What you need to do:
Every line below from the one containing "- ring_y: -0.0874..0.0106" through the one containing "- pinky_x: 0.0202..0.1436" must be transcribed exactly. Omit all lines outside that stretch.

Information supplied:

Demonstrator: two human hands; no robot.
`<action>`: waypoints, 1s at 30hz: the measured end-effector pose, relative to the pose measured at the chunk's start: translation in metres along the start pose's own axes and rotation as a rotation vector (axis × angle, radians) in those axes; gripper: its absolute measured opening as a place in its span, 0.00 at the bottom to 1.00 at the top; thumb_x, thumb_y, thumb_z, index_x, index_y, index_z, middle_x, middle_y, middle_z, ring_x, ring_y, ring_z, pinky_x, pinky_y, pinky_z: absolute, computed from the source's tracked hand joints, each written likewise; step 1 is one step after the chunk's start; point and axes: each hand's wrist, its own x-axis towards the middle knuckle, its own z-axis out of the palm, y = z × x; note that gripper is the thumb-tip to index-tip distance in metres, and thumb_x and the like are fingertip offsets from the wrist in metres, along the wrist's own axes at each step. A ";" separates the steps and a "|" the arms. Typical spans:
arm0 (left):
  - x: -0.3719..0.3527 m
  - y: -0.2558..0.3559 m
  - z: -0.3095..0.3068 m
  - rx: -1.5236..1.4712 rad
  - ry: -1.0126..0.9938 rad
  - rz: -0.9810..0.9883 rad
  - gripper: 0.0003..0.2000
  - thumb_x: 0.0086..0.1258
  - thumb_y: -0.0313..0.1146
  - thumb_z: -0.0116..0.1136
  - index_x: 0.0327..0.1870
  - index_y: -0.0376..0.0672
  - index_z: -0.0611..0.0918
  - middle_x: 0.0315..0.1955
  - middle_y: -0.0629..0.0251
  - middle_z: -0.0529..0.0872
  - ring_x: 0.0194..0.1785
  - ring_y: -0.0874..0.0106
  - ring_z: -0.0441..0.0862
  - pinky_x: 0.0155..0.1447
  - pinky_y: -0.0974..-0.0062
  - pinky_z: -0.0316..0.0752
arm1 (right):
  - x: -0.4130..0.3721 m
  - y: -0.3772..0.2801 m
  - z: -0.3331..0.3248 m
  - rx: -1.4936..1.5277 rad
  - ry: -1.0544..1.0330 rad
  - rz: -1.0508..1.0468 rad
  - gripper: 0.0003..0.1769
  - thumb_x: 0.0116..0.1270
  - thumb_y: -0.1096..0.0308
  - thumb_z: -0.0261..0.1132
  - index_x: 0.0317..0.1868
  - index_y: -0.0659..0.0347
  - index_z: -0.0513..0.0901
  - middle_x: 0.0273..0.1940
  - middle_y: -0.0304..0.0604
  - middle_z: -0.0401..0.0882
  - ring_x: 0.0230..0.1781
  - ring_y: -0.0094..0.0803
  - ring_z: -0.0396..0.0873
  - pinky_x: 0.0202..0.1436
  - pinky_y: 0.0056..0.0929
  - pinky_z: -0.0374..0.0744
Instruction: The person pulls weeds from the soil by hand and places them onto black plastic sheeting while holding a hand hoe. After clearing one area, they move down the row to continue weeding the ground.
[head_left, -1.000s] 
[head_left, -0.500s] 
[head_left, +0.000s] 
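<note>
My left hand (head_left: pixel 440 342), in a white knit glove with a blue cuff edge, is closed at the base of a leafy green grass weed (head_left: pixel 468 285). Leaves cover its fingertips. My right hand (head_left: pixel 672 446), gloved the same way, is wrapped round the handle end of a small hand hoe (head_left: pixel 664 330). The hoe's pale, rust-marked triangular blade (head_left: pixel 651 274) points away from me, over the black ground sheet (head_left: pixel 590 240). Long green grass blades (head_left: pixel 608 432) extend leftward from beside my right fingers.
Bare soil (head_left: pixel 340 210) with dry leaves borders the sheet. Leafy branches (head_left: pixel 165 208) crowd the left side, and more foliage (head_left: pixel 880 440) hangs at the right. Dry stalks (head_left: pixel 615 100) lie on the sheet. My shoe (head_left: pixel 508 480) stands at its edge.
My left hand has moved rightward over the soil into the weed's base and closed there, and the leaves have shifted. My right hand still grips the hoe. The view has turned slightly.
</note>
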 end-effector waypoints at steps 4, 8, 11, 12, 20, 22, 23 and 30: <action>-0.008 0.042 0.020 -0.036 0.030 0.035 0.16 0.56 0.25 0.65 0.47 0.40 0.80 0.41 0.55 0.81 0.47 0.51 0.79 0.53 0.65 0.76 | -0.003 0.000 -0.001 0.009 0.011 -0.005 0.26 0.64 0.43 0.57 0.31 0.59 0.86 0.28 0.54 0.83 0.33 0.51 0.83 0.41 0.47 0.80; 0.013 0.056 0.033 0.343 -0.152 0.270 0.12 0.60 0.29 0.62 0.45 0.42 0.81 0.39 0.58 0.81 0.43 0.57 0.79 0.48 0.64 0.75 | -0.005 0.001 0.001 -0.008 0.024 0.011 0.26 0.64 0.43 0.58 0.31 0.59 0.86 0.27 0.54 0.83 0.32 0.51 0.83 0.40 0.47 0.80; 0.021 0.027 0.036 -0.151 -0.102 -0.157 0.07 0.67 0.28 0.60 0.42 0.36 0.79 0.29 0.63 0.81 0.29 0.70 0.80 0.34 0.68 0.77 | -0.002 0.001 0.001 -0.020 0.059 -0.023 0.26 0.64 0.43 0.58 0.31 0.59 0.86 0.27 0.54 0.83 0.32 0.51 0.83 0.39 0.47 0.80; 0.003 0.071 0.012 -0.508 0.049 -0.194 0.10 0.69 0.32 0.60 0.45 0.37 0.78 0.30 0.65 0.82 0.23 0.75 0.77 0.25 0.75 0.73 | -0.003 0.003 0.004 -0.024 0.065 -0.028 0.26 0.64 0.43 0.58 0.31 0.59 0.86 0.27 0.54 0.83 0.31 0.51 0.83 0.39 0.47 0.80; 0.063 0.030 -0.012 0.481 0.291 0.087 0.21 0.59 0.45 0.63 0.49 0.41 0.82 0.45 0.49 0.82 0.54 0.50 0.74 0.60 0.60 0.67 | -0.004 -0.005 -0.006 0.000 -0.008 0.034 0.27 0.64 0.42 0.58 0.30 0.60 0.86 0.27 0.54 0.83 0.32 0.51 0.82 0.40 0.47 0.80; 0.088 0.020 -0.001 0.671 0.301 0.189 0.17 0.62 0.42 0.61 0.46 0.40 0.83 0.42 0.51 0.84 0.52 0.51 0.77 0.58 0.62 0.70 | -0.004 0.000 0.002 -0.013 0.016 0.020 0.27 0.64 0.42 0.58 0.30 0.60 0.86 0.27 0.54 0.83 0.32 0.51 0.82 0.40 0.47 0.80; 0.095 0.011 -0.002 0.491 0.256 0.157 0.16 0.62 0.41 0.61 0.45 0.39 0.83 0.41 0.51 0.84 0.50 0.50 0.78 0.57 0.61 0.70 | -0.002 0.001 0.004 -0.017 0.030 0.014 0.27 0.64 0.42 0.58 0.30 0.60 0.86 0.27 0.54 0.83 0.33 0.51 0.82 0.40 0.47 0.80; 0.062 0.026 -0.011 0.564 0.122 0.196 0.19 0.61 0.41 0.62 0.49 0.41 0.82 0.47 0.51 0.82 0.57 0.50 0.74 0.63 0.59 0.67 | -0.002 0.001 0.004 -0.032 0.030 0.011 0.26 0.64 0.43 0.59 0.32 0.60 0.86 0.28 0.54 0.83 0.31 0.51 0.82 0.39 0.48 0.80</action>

Task solution:
  - ring_y: -0.0874..0.0106
  - ring_z: -0.0441..0.0862
  - pinky_x: 0.0155..0.1447
  - pinky_y: -0.0974..-0.0062
  - pinky_z: -0.0316..0.0752
arm1 (right):
  - x: -0.4130..0.3721 m
  - y: -0.3772..0.2801 m
  - z: -0.3331..0.3248 m
  - rx: -1.4936..1.5277 rad
  - ry: -1.0544..1.0330 rad
  - rz: -1.0508..1.0468 rad
  - gripper: 0.0003..0.1769
  - thumb_x: 0.0116..0.1270
  - thumb_y: -0.1096..0.0308
  - thumb_z: -0.0261..0.1132
  - index_x: 0.0317..0.1868
  - index_y: -0.0659..0.0347
  - index_z: -0.0513..0.0901
  - middle_x: 0.0273..0.1940
  - middle_y: -0.0304..0.0604
  - middle_z: -0.0401..0.0882
  - ring_x: 0.0230..0.1781
  - ring_y: -0.0094..0.0803
  - ring_z: -0.0396..0.0873
  - pinky_x: 0.0202..0.1436

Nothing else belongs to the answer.